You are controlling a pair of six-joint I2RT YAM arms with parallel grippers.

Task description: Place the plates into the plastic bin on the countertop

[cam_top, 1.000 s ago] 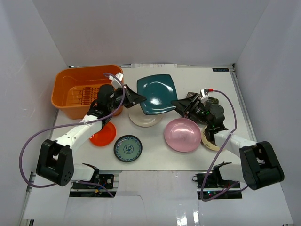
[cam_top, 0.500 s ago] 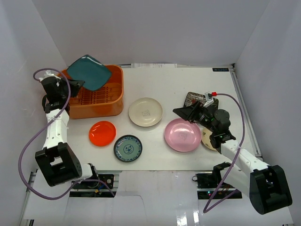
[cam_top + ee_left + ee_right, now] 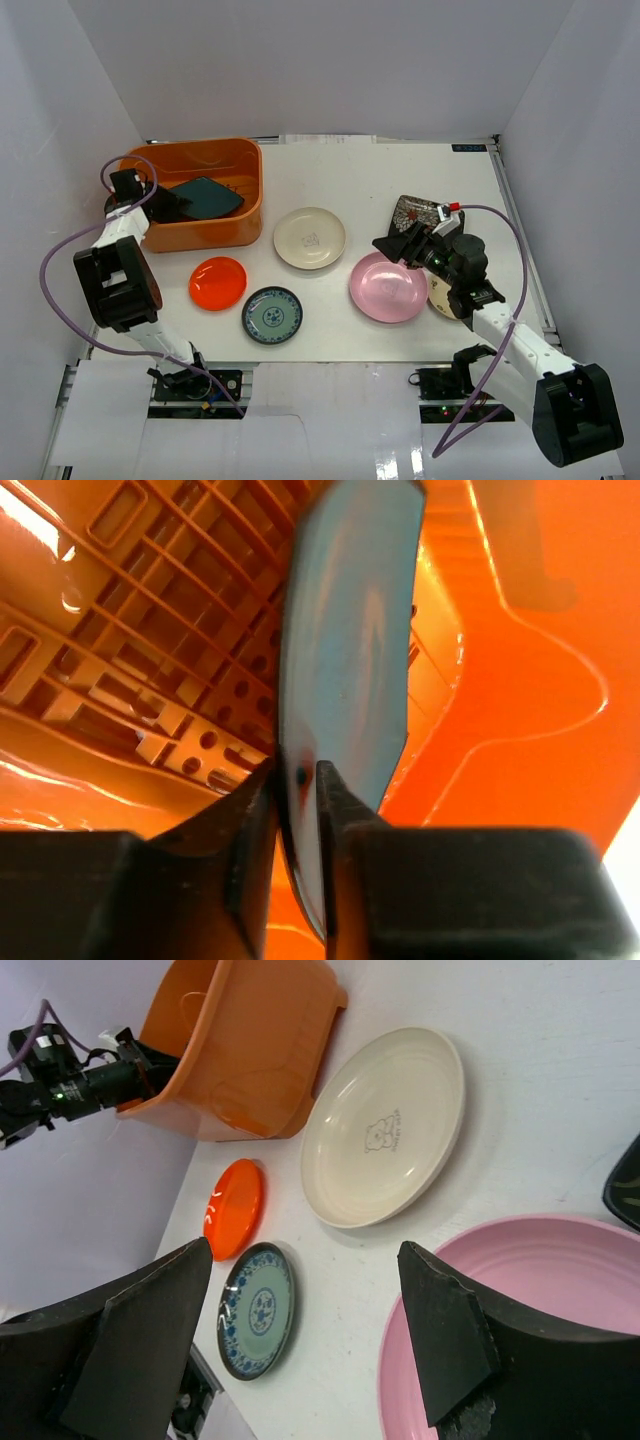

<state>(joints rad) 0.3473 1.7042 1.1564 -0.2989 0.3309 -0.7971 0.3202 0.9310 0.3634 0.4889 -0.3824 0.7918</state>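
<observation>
While the dark teal plate [image 3: 205, 196] is inside the plastic bin [image 3: 200, 150], six other plates [image 3: 310, 238] sit on the worktop [image 3: 400, 180]. Left hand [image 3: 297, 775] straddles its edge, grip undeterminable; right hand [image 3: 305, 1250] wide, empty, near the pink plate [image 3: 388, 290].

Robotics lab, looks like: plain white walls [image 3: 300, 60] box in a white table [image 3: 400, 180], w/ 2 cabled robot arms [image 3: 510, 340] bolted on.

White walls [image 3: 320, 60] are enclosing the scene, and a small dark label [image 3: 470, 148] is lying flat at the frame's upper right.
</observation>
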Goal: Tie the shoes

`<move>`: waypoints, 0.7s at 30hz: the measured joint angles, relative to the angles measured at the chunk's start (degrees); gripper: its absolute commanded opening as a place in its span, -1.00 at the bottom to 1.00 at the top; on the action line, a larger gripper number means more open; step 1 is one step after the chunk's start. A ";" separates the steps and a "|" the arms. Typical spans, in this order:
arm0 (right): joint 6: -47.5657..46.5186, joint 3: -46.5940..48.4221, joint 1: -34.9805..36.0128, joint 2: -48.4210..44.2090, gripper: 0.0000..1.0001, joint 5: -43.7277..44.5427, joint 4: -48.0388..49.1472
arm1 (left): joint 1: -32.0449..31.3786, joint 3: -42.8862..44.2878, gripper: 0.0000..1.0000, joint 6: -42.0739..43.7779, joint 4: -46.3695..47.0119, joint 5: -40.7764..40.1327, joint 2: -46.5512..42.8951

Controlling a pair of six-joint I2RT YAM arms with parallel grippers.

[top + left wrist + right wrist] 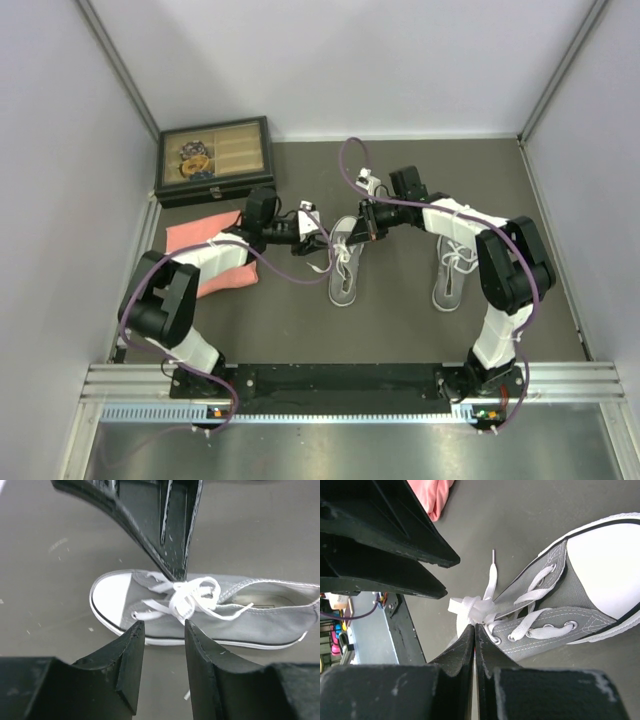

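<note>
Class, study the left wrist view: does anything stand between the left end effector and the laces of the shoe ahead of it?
Nothing visible does. The left end effector stands open just short of the shoe, laces straight ahead. The right end effector pinches those laces from the opposite side, not in between.

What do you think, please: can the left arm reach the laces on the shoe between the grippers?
Probably yes: the left gripper is open and aimed at the laces, with nothing between. The right gripper, shut on them, crowds the far side though.
</note>
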 measured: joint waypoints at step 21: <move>-0.33 0.00 0.00 -0.04 -1.00 0.00 -0.46 | -3.56 3.63 -0.88 8.85 -6.23 1.44 2.84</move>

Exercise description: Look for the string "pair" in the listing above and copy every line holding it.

Exercise solution:
You are controlling a pair of six-joint I2RT YAM arms with parallel grippers.
Controlling a pair of six-joint I2RT YAM arms with parallel grippers.

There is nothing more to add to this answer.